On June 23, when it was already confirmed that the Union Cabinet would be meeting on Wednesday 24 June and the restructuring of the Space Sector was an important agenda, the twitter handle of ISRO announced “Secretary, DOS/Chairman, ISRO will be addressing tomorrow (Wednesday June 24, 2020) at 11:30 am tentatively. Live streaming available on our Website, Facebook, Twitter and Youtube”.
At 11.37 am on Wednesday, 7 minute after the scheduled Live Streaming of the address (to the nation) by the Secretary DoS , there was a follow up tweet by the same ISRO handle stating “Due to unavoidable circumstances, the address of Secretary, DOS/Chairman, ISRO is postponed for today and it is rescheduled at 10:30 a.m IST on Thursday June 25, 2020
Live streaming will be available on our website and social media platforms.”
In a related development on Wednesday, the Union Cabinet presided by Prime Minister Narendra Modi approved reforms in the Space sector aimed at boosting private sector participation in the entire range of space activities to ensure accelerated growth of this sector and to enable Indian Industry to be an important player in global space economy. The reforms that have been set in motion are supposed to enhance the socio-economic use of space assets and activities, including through improved access to space assets, data and facilities.
It has been projected by the Government that the newly created Indian National Space Promotion and Authorization Centre (IN-SPACe) will provide a level playing field for private companies to use Indian space infrastructure. It will also hand-hold, promote and guide the private industries in space activities through encouraging policies and a friendly regulatory environment.
The Public Sector Enterprise ‘New Space India Limited (NSIL)’ will endeavour to re-orient space activities from a ‘supply driven’ model to a ‘demand driven’ model, thereby ensuring optimum utilization of our space assets.
Now coming to ISRO, it is pertinent to bring on record the fact sheet about an application filed on 13 May 2020 under the Right to information Act seeking the following information:
Please provide the date, month and year of the formation of Indian Space Research Organisation (ISRO)
Please also provide the copies of government of India orders for the following:
- Setting up Indian Space Research Organisation (ISRO)
- Rules and guidelines for the selection and appointment of Chairman Indian Space Research Organisation (ISRO)
- All the appointment orders of Chairman ISRO issued by the Government of India since the setting up of Indian Space Research Organisation (ISRO)

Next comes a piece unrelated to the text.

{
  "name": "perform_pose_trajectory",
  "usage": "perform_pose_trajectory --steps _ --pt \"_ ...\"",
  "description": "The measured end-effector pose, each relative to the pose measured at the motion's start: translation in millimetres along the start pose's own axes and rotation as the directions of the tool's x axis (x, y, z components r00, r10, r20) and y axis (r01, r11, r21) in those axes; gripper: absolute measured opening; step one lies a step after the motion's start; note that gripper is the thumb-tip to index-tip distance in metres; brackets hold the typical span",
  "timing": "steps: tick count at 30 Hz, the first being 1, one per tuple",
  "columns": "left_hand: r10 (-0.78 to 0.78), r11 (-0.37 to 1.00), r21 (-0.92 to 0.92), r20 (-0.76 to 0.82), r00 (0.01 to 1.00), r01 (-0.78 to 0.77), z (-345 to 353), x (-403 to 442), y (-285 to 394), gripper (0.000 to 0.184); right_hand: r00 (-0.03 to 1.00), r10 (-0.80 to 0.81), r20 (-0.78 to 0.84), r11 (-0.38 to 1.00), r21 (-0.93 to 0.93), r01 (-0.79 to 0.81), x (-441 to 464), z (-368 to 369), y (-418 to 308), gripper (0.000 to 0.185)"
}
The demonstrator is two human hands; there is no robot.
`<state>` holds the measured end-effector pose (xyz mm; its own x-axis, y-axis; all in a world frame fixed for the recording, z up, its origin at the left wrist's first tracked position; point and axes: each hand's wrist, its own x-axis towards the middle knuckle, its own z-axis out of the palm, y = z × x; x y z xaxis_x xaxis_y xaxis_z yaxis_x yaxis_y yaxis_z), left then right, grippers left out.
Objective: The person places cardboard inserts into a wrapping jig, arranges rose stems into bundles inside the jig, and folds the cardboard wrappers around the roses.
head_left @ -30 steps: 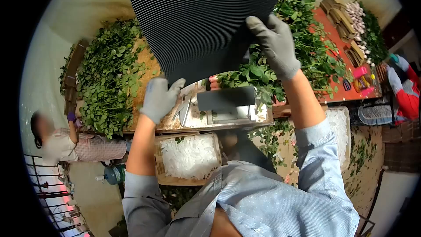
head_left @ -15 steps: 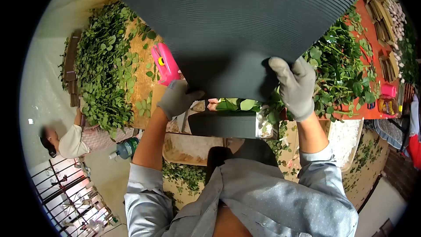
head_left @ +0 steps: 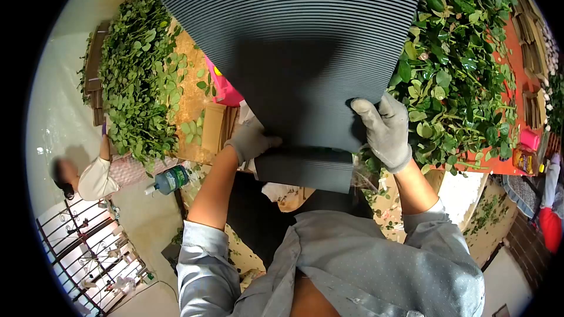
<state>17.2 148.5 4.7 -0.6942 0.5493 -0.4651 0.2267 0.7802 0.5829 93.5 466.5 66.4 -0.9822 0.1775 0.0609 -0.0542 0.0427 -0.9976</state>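
Note:
A large dark grey corrugated sheet (head_left: 294, 82) spans the space between my two grey-gloved hands, widening towards the top of the view. My left hand (head_left: 252, 140) grips its lower left edge, thumb lying on the face. At the right edge, my right hand (head_left: 388, 132) pinches the sheet, thumb on top and the other fingers partly behind it. Just below lies a second dark panel (head_left: 304, 171), with crinkled clear wrap (head_left: 365, 177) at its right end. A pink plastic tool (head_left: 225, 90) is partly covered by the sheet, beside my left hand.
Leafy stems are piled at left (head_left: 132, 76) and right (head_left: 452, 70) on the worktable. Folded cardboard (head_left: 214, 126) is near my left wrist. Another person (head_left: 97, 176) is at the far left, close to a large water bottle (head_left: 170, 181). Cardboard pieces (head_left: 531, 41) line the right side.
Both hands have lowered the sheet slightly towards my body, and it now hides the pink flower and leaves seen beneath it before. The view has shifted, showing more of the right-hand stems.

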Motion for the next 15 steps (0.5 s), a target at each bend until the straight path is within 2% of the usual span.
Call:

The RTI application is still pending even after the 30 day deadline and after ISRO had responded to the Application stating on 18 May 2020 that the Request is under process.
Question arises, when ISRO does not have even a single order of appointment of Chairman, ISRO, to share in response to a query under the RTI within the 30-day deadline, how the Secretary Department of Space can hold the post of Chairman, ISRO. The big question is whether we have a secretary DoS or a Secretary DoS/Chairman, ISRO?
There is no clarity even now and no body knows whether Indian National Space Promotion & Authorisation Centre, cleared by Union Cabinet on Wednesday will be an independent authority or it’s going to remain under the present dispensation. Obviously if that’s going to be the case, it would be business as usual and all talk of restructuring the Space Sector would be nothing but a smokescreen for the general public.